TASK TO CARRY OUT>
Copy out each line of the material that includes the word "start".
.....
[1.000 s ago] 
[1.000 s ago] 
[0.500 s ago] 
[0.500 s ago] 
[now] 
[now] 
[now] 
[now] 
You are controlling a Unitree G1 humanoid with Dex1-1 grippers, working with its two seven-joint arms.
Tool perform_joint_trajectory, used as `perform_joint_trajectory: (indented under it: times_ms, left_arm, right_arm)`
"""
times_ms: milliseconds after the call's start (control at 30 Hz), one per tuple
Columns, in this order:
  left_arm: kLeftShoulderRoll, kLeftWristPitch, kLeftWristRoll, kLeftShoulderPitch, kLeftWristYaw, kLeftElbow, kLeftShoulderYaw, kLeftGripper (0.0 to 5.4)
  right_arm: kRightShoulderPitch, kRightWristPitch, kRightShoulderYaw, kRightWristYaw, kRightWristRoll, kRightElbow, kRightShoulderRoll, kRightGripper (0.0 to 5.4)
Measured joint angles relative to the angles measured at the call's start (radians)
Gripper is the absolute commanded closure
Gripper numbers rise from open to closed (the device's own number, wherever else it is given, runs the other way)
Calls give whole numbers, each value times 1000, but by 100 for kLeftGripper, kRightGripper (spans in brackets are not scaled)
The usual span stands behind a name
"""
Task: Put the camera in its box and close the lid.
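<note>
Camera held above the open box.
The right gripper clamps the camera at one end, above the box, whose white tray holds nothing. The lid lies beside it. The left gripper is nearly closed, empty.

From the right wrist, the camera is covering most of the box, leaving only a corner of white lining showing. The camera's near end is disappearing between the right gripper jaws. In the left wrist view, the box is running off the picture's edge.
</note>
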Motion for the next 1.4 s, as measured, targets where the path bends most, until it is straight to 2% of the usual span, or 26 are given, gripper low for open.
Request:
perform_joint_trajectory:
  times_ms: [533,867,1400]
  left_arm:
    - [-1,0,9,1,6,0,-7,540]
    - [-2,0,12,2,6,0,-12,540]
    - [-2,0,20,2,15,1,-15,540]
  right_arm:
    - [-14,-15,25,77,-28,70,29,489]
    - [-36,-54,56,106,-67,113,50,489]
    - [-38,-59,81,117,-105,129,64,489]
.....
SOLUTION FOR THIS EXERCISE>
times_ms: milliseconds after the call's start (control at 30 Hz), one per tuple
Measured joint angles relative to the angles measured at the call's start (radians)

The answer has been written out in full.